### Exercise directions
The answer must consist only of the lines from the line with "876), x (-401" to the line with "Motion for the", both included, exactly as they stand below.

### Material provided
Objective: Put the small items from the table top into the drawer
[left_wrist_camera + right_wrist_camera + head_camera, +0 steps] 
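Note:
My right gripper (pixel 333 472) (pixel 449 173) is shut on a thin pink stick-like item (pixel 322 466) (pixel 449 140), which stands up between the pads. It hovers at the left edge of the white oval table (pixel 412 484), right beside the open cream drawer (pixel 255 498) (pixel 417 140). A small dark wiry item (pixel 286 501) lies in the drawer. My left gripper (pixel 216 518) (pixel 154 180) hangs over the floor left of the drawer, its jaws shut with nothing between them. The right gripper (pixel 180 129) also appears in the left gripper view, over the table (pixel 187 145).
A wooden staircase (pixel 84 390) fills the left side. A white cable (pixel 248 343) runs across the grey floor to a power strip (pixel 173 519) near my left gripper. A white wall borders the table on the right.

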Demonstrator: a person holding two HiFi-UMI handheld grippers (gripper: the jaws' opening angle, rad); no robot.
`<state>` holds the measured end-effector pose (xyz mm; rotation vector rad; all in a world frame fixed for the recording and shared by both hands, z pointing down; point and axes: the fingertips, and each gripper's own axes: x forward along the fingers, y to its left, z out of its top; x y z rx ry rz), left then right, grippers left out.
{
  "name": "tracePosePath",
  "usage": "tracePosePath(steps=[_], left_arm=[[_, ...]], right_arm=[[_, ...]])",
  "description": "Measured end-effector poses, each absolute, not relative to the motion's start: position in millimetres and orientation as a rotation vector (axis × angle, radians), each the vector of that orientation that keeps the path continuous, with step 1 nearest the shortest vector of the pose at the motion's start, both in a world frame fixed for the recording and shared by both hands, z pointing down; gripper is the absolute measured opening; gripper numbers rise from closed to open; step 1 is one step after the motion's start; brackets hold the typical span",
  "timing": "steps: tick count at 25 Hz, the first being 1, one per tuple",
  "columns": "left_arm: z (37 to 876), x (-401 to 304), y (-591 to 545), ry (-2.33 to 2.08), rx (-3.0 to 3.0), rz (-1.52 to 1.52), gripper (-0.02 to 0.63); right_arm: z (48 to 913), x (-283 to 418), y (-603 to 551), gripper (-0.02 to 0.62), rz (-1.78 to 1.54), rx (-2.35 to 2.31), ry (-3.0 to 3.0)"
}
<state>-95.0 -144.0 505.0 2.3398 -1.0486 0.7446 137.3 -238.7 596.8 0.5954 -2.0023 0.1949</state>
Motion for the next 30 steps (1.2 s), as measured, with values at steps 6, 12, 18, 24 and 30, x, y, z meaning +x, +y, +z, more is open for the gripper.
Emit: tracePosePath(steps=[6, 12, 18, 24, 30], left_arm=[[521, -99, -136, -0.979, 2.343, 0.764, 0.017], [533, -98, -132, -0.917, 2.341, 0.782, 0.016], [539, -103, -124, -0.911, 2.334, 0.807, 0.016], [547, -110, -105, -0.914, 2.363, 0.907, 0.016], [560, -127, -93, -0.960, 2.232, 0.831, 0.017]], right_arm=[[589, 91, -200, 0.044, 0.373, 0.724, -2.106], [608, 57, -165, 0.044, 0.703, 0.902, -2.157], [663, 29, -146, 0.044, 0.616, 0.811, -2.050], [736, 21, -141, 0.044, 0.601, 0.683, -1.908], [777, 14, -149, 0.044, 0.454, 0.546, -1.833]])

### Solved problem
  "columns": "left_arm: z (37 to 876), x (-401 to 304), y (-591 to 545), ry (-2.33 to 2.08), rx (-3.0 to 3.0), rz (-1.52 to 1.52), gripper (-0.02 to 0.63); right_arm: z (48 to 913), x (-283 to 418), y (-603 to 551), gripper (-0.02 to 0.62), rz (-1.78 to 1.54), rx (-2.35 to 2.31), ry (-3.0 to 3.0)"
}
<state>-95.0 -144.0 505.0 2.3398 -1.0486 0.7446 137.3 -238.7 596.8 0.5954 -2.0023 0.1949</state>
Motion for the next 30 steps (1.2 s), as measured, with values at steps 6, 12, 18, 24 and 30, x, y, z meaning +x, +y, +z, more is open for the gripper.

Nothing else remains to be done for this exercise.